32. It Is true that the Magistrate was aware that P's criminal revision petition against his interim Order, dated April 28, 1969, was then pending in the High Court. In such a situation, the prudent course for him was to postpone the making of any final order in regard to the delivery of this timber till the final disposal of the revision petition by the High Court. It would also have been proper for him to issue notice to 'p' and give an opportunity of being heard before making any order. That would have been the ideal. Bit the point for consideration is whether that Magistrate deliberately did not follow this prudent course or whether he misdirected himself owing to an error of judgment The stark circumstances viz. - that the High Court had declined to issue any interim injunction or stay order in favour of 'P' in the criminal revision pending before it; that there was an observation in the High Court's order, dated May 2, 1969, stressing the need for speedy removal of the cut timber and the possibility of its being damaged by the incoming rainy season; that he was labouring under the impression, though wrongly, that the order, dated April 28, 1969, was merely an interim order which had exhausted itself on the completion of the police investigation and the presentation of the Final Report by the police in which there was a positive finding that the timber belonged to R-1 and R-2 and they were entitled to its restoration - taken in their totality, go to show that in making the wrong order regarding delivery of the timber, the Magistrate was not actuated by any improper motive or deliberate design to thwart, impede, obstruct or interfere with the course of justice or to circumvent or defeat the proceedings in revision pending before the High Court.
33. In the absence of any mens rea, the Magistrate had at the most committed only a technical contempt of the High Court.

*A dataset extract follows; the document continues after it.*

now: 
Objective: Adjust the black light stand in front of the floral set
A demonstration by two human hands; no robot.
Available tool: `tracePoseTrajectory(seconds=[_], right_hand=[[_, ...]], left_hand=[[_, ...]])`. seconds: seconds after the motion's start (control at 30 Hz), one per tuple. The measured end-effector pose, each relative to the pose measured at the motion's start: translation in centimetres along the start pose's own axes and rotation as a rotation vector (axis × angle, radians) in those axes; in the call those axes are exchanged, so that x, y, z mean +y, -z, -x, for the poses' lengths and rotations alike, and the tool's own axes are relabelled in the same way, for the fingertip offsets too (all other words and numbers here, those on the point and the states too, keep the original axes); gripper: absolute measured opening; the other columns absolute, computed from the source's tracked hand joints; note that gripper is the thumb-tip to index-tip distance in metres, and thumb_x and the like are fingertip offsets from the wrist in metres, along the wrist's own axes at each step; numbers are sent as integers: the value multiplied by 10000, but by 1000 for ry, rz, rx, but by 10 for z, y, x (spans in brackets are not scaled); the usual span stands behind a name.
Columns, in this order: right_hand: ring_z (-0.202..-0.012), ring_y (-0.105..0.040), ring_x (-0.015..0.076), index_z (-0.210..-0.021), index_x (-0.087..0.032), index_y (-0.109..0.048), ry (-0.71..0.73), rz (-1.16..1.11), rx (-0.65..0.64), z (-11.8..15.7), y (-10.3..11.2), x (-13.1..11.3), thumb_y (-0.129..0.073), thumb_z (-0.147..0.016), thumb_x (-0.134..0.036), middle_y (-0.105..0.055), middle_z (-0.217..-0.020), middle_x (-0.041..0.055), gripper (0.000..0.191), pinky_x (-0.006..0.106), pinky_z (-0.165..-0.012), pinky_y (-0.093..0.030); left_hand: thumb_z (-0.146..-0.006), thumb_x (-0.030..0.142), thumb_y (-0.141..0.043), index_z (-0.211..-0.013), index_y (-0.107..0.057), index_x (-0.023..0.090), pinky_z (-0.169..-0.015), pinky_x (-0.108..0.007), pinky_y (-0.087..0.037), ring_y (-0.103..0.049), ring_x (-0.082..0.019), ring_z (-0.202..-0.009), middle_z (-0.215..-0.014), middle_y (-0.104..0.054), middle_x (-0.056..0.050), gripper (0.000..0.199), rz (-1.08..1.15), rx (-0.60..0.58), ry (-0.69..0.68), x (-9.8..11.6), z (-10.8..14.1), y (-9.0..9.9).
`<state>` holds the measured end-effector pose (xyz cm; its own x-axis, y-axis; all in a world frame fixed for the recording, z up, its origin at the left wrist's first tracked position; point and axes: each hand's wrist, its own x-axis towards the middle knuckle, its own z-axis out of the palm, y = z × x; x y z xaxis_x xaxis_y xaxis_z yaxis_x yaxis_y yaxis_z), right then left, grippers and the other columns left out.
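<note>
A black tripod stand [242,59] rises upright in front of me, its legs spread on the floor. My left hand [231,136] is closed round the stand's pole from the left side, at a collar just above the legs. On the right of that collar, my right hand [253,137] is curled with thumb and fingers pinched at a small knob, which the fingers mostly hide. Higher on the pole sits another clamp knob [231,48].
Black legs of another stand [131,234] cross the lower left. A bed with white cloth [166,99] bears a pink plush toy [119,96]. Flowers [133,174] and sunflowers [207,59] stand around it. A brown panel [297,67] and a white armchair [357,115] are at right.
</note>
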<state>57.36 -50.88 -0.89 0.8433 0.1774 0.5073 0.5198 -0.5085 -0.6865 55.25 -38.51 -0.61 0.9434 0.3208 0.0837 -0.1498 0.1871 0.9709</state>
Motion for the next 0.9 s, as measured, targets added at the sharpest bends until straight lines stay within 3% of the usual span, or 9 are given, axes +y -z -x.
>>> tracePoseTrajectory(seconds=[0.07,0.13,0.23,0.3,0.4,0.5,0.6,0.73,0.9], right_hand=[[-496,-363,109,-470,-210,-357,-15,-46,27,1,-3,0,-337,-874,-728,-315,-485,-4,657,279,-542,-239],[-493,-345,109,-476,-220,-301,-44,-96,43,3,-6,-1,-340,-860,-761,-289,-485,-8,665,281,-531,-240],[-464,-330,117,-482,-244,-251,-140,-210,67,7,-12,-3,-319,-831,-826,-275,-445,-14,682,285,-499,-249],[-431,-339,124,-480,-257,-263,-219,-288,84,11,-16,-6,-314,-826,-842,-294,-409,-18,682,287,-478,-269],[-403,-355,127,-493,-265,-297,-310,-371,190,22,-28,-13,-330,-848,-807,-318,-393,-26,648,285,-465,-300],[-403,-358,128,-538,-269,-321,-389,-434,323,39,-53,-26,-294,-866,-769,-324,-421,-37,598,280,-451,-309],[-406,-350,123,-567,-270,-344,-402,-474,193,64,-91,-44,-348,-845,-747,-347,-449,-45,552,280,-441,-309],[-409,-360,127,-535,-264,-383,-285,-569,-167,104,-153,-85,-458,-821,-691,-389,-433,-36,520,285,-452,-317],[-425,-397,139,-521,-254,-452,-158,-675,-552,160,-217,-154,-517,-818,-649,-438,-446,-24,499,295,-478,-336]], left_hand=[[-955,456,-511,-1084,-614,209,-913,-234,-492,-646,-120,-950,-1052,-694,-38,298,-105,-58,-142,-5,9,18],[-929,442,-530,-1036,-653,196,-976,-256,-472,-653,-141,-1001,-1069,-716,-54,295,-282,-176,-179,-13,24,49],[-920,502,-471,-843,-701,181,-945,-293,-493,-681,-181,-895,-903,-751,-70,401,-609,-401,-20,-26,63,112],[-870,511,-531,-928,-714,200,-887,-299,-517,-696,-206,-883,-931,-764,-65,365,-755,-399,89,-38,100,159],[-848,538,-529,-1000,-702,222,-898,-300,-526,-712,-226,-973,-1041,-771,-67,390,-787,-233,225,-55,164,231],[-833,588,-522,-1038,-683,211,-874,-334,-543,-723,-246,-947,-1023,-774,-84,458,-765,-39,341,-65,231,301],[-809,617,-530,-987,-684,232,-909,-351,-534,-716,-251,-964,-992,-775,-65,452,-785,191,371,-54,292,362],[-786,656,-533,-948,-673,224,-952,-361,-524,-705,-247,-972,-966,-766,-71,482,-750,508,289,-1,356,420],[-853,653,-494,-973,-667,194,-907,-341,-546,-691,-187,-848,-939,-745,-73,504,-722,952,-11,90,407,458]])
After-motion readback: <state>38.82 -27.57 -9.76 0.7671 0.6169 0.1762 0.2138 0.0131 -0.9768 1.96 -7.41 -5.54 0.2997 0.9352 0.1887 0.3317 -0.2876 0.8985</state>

In such a case, as was pointed out by this Court in Debabrata Bandopadhyay's case : 1969CriLJ401 , penal action was not called for.
34. We therefore allow R-3's appeal and set aside his conviction and sentence.
35. No conviction for contempt of court has been recorded against the appellants in the companion appeals by the High Court. All that we would say in their (R-1 and R-2) cases is that the High Court has made rather sweeping observations with regard to their civil rights which might prejudice them in establishing their claims by a regular suit. They shall therefore not be taken into account by any court before which the dispute with regard to this timber may come up for adjudication in due course. Similarly, any adverse remarks made against the Police Officer (R-4) will not by themselves be taken conclusive as to his conduct in handling this case. Subject to these observations we dismiss Criminal Appeals Nos. 195 and 196 of 1871.